Ghaib. Murid-muridnya mengumpulkan perkara-perkara yang banyak berkaitan dengan nasehat dari

majelis-majelis beliau. Dalam masalah-masalah sifat, takdir dan lainnya, ia berpegang pada sunnah. “

Al-Dzahabi juga berkata, “Tidak ada seorangpun para ulama besar yang riwayat hidup dan

karamahnya lebih banyak kisah hikayat, selain Syekh Abdul Qadir Al Jailani, dan banyak di antara

riwayat-riwayat itu yang tidak benar bahkan ada yang mustahil terjadi.”

Wafat

Syekh wafat setelah menderita sakit ringan dalam waktu tidak lama. Bahkan, ada yang mengatakan,

Syekh sakit hanya sehari—semalam. Ia wafat pada malam Sabtu, 10 Rabiul Awal 561 H. Saat itu

usianya sudah menginjak 90 tahun.
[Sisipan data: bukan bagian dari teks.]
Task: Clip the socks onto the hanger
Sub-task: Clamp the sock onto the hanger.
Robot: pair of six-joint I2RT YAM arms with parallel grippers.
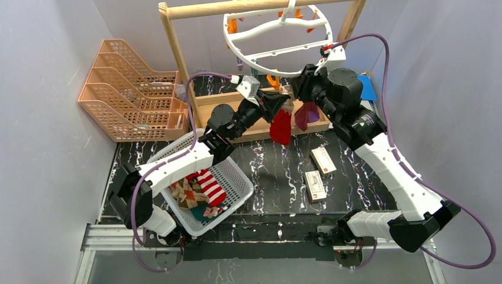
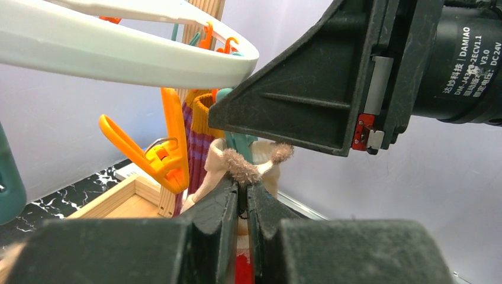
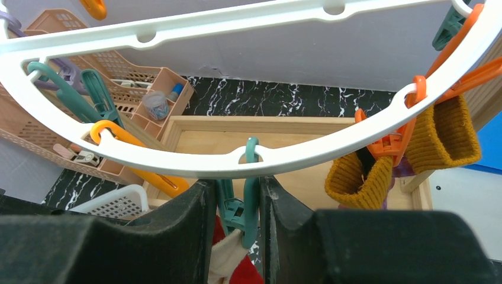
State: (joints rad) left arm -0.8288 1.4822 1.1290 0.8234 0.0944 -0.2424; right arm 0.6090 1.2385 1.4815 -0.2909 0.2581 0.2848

Sepanjang usianya dihabiskan untuk berbuat baik, mengajar, dan

bertausiah.

Konon, ketika hendak menemui ajal, putranya yang bernama ‘Abdul Wahhab memintanya untuk

berwasiat. Berikut isi wasiat itu:

“Bertakwalah kepada Allah. Taati Tuhanmu. Jangan takut dan jangan berharap pada selain Allah.

Serahkan semua kebutuhanmu pada Allah Azza wa Jalla. Cari semua yang kamu butuhkan pada

Allah. Jangan terlalu percaya pada selain Allah. Bergantunglah hanya pada Allah. Bertauhidlah!

Bertauhidlah! Bertauhidlah! Semua itu ada pada tauhid.”

Demikian manaqib ini kami tulis, semoga membawa barokah, manfa,at, dan Ridho allah swt, syafa’at

Rosululloh serta karomah Auliyaillah khushushon Syekh Abdul Qodir Jailani selalu terlimpahkan

kepada kita, keluarga dan anak turun kita semua Dunia – Akhirat. Amien

Diambil dari berbagai sumber

*) Musyahadah : penyaksian langsung. Yang dimaksud ialah penyaksian akan segala kekuasaan dan

keadilan Allah melalui mata hati.

**) Nadzir : pembawa ancaman atau pemberi peringatan. Salah satu tugas terpenting seorang Rasul

adalah membawa beita, baik berita gembira maupun ancaman.